§ TASK INSTRUCTIONS: Range to reproduce from the entries below: the line with "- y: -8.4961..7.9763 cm", the line with "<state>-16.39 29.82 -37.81", and every line in between. Give them exactly and give nothing else.

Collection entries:
▬▬▬▬▬▬▬▬▬▬

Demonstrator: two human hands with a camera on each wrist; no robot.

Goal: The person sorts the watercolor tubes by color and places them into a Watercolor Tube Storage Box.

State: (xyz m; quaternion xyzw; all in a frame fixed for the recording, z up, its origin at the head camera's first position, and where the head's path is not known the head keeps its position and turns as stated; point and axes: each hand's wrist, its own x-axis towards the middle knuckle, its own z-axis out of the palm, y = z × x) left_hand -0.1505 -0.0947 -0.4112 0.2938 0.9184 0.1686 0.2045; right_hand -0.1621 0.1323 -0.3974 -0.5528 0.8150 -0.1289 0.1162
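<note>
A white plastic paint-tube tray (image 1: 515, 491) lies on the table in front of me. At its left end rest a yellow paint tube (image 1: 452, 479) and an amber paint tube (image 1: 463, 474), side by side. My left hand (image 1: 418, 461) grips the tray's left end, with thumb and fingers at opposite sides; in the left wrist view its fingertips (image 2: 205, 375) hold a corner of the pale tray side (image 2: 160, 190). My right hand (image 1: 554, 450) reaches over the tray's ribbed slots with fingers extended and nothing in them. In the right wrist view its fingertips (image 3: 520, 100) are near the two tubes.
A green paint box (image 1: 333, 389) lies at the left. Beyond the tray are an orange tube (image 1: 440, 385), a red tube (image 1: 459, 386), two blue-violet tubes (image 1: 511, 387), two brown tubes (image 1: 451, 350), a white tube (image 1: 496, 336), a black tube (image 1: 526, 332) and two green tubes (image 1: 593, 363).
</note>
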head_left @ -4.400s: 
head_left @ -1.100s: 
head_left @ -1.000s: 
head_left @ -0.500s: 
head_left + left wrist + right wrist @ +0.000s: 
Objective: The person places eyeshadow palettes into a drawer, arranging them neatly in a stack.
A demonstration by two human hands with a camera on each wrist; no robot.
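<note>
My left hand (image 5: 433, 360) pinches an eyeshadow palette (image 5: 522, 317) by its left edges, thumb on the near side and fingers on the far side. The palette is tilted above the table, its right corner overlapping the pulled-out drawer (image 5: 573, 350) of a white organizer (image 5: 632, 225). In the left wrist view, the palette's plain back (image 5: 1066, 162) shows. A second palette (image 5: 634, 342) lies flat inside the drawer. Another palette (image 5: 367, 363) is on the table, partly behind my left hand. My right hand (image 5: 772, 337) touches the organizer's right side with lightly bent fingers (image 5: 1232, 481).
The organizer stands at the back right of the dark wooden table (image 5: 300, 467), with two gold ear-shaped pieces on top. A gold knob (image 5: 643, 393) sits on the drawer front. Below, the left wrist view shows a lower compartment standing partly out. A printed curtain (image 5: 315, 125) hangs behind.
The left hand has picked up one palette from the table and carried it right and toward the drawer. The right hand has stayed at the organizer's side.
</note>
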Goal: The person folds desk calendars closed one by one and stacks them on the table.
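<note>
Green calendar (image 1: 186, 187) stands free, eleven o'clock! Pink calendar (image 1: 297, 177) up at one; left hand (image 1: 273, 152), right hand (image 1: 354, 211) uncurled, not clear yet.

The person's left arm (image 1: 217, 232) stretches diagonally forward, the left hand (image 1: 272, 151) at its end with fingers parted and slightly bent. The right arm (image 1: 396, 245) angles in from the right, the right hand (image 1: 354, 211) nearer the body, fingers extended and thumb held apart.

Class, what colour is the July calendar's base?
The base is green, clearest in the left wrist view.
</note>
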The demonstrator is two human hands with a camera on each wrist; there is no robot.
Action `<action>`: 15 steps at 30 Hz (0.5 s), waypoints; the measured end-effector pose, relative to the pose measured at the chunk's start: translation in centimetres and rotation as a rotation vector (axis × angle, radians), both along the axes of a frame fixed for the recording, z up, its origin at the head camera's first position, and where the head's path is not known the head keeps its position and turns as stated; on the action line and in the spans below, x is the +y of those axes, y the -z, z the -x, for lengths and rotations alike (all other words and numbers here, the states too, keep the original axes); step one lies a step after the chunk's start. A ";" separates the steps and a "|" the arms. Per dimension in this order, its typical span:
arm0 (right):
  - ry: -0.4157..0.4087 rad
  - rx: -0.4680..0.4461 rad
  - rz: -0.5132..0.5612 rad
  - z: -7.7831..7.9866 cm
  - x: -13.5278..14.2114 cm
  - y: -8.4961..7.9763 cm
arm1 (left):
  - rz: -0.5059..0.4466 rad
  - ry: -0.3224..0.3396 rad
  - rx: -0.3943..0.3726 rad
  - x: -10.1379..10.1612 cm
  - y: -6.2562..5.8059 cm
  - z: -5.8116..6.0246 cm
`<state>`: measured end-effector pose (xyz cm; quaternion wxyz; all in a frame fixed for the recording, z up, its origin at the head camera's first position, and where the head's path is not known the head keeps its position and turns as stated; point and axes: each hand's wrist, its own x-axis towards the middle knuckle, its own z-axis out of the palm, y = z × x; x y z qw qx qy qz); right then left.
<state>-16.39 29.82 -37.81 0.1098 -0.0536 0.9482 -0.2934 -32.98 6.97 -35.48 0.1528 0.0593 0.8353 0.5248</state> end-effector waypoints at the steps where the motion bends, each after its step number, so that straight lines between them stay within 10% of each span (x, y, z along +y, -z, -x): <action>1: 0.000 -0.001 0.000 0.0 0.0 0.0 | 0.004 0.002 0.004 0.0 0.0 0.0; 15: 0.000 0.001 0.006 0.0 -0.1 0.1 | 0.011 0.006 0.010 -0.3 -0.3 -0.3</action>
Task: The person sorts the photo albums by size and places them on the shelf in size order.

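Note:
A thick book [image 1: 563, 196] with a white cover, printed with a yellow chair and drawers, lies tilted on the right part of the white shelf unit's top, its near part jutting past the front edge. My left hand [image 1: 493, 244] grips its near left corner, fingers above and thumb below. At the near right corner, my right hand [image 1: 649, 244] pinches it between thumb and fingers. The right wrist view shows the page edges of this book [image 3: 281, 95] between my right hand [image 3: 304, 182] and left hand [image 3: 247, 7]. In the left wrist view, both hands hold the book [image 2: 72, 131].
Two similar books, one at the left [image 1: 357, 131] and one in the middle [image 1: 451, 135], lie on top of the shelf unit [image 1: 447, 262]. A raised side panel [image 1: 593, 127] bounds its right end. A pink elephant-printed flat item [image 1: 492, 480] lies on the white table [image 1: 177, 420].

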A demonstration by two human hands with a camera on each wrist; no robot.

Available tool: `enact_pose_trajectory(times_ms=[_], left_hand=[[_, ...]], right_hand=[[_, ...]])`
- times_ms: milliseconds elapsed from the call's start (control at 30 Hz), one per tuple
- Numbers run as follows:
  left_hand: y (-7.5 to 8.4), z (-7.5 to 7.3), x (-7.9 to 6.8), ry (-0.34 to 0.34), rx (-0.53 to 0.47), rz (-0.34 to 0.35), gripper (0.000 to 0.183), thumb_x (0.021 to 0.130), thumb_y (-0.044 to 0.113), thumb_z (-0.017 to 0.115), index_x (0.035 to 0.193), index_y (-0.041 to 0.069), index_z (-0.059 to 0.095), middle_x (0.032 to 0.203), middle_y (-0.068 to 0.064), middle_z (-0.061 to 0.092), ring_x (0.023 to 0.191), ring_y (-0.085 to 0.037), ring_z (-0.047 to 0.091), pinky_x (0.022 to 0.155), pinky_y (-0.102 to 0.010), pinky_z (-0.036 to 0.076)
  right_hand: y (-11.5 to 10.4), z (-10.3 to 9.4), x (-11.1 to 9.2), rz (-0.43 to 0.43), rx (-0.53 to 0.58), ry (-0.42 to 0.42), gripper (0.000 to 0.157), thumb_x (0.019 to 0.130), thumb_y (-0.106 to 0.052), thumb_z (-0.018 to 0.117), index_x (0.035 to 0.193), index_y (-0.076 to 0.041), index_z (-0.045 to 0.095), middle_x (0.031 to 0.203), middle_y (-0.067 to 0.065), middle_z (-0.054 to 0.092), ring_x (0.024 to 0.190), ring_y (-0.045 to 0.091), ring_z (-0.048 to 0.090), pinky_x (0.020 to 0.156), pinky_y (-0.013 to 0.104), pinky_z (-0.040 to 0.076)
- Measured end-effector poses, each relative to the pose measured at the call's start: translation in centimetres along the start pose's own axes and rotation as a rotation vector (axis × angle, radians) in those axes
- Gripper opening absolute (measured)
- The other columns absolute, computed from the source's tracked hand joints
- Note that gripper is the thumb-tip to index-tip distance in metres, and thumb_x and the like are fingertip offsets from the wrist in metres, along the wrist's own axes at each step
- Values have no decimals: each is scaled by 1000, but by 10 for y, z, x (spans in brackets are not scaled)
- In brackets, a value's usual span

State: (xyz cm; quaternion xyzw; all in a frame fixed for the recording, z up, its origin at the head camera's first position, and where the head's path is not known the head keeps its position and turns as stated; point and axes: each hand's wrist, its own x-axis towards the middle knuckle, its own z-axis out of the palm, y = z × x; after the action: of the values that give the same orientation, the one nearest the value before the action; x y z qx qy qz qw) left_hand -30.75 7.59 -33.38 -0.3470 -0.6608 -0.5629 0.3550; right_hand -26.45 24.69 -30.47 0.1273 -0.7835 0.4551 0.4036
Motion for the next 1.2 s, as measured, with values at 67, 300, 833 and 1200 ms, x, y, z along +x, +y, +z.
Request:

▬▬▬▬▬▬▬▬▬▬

§ RESPONSE BOX:
  - y: -8.4961..7.9763 cm
arm1 (left):
  - rz: -0.5059..0.4466 rad
  - ry: -0.3224..0.3396 rad
  - rx: -0.3943..0.3726 rad
  - x: -10.1379..10.1612 cm
  - y: -6.2562..5.8059 cm
  - z: -5.8116..6.0246 cm
`<state>`: measured end-effector pose (xyz cm; quaternion wxyz; all in a frame fixed for the recording, z up, its origin at the head camera's first position, and where the head's path is not known the head keeps its position and turns as stated; point and axes: each hand's wrist, its own x-axis towards the middle knuckle, its own z-axis out of the palm, y = z × x; x y z qw qx qy qz); right then left.
<state>-16.39 29.82 -37.81 0.1098 -0.0536 0.9482 -0.2934 -32.98 6.97 -35.48 0.1528 0.0593 0.8353 0.5248</state> end-effector waypoints at the steps where the motion bends, each after its step number, so that straight lines between them stay within 10% of each span (x, y, z along +y, -z, -x): <action>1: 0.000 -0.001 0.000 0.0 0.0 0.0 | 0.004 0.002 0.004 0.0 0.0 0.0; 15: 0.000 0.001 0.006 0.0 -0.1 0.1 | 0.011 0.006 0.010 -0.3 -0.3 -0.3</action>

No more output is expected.